- Okwudor Location in Nigeria
- Coordinates: 5°43′10″N 7°00′30″E﻿ / ﻿5.71944°N 7.00833°E
- Country: Nigeria
- State: Imo State

Government
- • Type: local government council
- Time zone: UTC+1 (WAT)

= Okwudor =

Okwudor (natively Okwudo) is an autonomous community/town in the northern section of Njaba Local Government Area of Imo State, Nigeria. It is one of the local government areas that make up the Orlu zone of the state. Okwudor shares boundaries with, Amucha, Attah, Awo-omamma, Egwedu, Nkume and Umuaka towns. It's one of the communities that make up nnenasa. In land area, Okwudor is the largest town in northern Njaba with some rough estimates from locals claiming it Is reach makes it the largest town in the entire Njaba LGA, as the town sits on the northern bank of Njaba River. The famous river separates Okwudor from Umuaka.

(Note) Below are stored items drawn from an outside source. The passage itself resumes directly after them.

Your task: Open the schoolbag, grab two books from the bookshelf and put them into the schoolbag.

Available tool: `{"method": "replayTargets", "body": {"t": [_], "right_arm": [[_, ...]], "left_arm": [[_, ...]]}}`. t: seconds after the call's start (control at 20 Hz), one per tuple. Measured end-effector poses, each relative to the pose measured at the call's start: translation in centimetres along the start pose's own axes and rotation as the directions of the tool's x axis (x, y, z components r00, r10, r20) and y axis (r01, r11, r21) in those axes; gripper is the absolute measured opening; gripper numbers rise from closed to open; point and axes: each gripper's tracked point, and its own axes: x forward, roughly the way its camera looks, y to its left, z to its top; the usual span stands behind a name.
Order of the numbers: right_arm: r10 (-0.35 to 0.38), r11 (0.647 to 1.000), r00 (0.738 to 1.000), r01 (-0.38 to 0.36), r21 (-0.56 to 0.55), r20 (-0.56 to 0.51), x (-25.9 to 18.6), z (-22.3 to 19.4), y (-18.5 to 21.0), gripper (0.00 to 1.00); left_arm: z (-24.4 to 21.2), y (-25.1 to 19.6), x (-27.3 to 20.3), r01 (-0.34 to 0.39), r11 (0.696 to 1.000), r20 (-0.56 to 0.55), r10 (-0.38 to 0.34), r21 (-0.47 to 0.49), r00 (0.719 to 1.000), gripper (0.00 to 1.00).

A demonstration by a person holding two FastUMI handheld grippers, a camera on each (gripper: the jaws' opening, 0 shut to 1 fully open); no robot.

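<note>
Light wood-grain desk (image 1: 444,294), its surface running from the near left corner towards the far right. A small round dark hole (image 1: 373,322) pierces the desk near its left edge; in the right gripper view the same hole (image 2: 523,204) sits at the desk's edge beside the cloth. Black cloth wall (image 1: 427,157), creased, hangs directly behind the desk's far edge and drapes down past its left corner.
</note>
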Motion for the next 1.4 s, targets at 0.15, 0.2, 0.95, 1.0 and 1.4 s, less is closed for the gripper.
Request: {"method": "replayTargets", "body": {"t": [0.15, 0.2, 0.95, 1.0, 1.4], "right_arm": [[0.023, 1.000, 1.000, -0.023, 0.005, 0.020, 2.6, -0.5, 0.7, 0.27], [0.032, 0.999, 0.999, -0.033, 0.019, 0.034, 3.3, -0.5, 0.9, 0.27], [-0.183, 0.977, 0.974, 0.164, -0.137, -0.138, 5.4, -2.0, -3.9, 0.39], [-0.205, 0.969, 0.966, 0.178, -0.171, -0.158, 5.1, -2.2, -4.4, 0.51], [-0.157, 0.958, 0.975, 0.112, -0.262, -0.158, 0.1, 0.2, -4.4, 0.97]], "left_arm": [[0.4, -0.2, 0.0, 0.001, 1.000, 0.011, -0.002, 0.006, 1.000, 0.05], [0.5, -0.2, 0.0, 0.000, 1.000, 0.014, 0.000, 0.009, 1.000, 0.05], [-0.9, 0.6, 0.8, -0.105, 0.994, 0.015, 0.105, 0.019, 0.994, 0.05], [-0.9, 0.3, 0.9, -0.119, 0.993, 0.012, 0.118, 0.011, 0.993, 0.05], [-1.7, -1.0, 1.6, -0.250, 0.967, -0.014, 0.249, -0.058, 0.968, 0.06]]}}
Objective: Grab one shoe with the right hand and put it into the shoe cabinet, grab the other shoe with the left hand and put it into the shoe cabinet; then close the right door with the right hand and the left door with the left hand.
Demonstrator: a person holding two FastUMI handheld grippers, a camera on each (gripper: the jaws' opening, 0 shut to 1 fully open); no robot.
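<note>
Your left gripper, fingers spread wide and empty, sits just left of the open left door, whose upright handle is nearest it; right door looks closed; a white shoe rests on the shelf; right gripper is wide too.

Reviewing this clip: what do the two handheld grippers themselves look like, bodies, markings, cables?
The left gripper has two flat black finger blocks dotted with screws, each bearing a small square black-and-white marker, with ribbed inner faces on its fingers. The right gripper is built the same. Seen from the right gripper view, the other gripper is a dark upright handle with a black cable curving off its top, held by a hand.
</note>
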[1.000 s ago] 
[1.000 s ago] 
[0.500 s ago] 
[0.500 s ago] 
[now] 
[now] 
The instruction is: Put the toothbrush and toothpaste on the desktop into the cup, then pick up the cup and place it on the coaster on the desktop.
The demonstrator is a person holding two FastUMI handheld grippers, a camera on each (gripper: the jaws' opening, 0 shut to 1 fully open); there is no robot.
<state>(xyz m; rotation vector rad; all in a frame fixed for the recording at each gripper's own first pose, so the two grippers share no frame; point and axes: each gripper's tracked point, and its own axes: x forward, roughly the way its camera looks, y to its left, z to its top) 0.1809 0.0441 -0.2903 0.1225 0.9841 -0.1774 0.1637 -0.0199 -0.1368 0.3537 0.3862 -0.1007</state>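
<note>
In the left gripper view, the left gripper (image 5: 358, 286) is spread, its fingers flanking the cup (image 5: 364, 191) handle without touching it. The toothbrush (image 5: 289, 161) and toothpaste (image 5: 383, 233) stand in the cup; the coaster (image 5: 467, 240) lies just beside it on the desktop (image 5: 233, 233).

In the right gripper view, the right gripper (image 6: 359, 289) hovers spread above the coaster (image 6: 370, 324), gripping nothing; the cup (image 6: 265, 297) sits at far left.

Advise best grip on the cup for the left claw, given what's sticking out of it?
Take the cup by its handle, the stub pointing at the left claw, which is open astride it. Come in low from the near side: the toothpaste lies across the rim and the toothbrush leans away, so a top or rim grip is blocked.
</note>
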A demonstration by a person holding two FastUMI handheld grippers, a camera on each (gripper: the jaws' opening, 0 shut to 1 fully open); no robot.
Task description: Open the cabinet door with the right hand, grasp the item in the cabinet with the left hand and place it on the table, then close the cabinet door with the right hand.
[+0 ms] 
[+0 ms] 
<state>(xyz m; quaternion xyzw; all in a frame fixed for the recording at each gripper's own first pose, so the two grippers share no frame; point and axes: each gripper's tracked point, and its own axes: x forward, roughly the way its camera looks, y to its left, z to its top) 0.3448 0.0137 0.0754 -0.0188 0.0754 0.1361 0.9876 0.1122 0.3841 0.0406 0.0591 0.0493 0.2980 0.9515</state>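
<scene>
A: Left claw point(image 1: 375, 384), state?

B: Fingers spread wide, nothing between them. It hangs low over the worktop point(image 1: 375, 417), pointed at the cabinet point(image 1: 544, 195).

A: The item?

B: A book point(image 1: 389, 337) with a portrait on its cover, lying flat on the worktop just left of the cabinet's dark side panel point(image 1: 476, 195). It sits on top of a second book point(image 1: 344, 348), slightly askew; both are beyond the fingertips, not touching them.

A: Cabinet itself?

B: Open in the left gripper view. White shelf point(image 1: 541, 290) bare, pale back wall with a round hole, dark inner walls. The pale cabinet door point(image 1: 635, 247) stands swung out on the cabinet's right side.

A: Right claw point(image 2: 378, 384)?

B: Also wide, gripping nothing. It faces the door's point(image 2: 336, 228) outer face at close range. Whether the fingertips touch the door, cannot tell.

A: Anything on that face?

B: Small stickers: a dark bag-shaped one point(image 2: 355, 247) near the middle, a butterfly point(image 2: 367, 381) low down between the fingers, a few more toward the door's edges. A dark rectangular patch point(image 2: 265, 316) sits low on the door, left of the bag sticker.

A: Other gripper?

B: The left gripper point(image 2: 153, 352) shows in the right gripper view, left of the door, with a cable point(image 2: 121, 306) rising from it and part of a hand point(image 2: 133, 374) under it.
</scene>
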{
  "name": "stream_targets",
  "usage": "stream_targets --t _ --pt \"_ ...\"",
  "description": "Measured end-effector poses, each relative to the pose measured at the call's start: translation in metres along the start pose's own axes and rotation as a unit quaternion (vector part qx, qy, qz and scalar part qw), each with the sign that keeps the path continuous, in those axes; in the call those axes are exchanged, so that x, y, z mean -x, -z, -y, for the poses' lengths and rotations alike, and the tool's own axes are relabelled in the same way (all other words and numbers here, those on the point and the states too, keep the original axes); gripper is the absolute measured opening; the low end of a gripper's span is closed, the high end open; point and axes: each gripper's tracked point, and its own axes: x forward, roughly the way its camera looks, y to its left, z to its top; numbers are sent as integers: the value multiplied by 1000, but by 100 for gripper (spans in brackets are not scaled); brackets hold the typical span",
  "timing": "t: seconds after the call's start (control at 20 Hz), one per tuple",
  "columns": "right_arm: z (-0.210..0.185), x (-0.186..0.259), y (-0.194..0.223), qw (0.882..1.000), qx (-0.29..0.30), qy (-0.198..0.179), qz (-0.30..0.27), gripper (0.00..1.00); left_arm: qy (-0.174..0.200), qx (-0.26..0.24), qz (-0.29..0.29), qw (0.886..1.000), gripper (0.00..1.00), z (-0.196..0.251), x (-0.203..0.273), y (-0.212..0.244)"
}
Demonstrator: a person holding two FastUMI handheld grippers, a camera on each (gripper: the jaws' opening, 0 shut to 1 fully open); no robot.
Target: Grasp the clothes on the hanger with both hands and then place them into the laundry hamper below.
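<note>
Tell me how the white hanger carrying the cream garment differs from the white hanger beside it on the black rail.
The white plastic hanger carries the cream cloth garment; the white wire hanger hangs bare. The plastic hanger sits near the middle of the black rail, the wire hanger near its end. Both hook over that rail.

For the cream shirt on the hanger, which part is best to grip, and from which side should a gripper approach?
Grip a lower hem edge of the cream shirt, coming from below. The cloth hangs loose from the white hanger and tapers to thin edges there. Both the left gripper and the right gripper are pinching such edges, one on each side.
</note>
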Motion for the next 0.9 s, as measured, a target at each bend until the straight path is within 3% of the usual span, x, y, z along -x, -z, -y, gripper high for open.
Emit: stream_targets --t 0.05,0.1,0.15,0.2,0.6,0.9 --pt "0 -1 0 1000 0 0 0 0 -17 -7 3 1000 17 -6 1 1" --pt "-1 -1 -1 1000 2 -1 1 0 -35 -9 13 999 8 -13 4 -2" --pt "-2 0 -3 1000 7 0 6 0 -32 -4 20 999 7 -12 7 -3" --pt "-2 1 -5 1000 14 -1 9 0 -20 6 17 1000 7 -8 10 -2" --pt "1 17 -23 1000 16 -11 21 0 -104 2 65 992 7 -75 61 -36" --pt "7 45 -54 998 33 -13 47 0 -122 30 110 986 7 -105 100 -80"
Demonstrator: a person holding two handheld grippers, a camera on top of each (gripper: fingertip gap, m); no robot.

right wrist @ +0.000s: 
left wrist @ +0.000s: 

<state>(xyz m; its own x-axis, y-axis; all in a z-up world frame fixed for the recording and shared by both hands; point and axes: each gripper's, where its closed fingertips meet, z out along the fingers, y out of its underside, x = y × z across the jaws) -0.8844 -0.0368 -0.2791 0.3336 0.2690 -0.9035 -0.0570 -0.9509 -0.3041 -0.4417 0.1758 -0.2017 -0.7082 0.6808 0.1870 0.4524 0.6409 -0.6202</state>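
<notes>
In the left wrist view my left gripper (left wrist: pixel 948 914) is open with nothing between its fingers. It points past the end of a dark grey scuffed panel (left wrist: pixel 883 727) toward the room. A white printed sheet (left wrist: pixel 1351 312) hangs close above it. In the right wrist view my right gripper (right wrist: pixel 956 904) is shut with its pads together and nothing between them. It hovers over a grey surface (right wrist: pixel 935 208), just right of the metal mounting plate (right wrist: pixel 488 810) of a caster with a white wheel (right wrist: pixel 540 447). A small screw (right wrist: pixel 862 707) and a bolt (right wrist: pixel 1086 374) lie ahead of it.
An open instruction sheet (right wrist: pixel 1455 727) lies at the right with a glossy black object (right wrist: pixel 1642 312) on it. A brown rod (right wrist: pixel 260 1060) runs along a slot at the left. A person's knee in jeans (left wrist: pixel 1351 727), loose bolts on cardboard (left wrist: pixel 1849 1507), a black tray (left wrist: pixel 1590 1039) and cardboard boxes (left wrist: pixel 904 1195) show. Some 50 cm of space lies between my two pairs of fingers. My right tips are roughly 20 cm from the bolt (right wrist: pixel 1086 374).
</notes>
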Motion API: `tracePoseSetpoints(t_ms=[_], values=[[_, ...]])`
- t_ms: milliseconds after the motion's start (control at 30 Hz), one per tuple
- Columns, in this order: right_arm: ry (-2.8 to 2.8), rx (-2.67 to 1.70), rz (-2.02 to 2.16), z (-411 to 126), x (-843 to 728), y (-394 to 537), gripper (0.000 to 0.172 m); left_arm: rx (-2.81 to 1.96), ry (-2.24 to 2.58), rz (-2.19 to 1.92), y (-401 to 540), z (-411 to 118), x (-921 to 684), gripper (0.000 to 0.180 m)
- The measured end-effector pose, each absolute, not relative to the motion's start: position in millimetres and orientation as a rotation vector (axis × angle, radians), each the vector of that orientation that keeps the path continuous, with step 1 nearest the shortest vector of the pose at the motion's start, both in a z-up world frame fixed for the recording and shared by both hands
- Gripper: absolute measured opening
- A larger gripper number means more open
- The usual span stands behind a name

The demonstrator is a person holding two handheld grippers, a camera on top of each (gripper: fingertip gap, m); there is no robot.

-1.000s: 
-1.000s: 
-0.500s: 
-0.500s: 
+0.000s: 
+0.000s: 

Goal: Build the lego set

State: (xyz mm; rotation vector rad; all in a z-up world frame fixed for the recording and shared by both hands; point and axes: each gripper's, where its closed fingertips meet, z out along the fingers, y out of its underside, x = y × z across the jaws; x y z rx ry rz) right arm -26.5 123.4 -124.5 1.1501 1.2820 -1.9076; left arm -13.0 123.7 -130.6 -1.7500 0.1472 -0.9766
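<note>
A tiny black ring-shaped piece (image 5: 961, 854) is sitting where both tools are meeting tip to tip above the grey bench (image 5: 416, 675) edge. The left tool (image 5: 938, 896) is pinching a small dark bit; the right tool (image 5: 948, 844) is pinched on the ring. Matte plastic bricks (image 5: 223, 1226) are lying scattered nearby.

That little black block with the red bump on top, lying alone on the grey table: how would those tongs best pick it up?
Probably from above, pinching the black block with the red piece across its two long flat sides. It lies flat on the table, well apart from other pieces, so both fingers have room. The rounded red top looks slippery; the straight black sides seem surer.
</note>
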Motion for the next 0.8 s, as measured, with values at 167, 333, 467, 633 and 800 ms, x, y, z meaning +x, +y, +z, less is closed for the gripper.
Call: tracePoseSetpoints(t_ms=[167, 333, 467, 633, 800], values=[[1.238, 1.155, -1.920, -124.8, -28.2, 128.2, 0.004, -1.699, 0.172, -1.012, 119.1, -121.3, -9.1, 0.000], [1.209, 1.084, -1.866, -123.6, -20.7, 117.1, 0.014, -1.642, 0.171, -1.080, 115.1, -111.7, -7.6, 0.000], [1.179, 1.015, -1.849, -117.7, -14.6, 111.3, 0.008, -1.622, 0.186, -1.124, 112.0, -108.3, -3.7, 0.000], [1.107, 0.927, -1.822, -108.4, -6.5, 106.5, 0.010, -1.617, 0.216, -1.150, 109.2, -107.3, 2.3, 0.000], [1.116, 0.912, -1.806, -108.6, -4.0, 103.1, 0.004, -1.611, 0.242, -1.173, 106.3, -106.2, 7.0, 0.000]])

It has an estimated population of over 10,000 people spread across eight sub-cities (or villages). These sub-cities were Umuofeke, Umuduruogba, Umuseke and Umuelem. Others were Umuneke, Umuewi, Umuokwara and Abazu. In 2002, the second set of villages viz. Umuneke, Umuewi, Umuokwara and Abazu came together and formed a new autonomous community called Ihebinowere.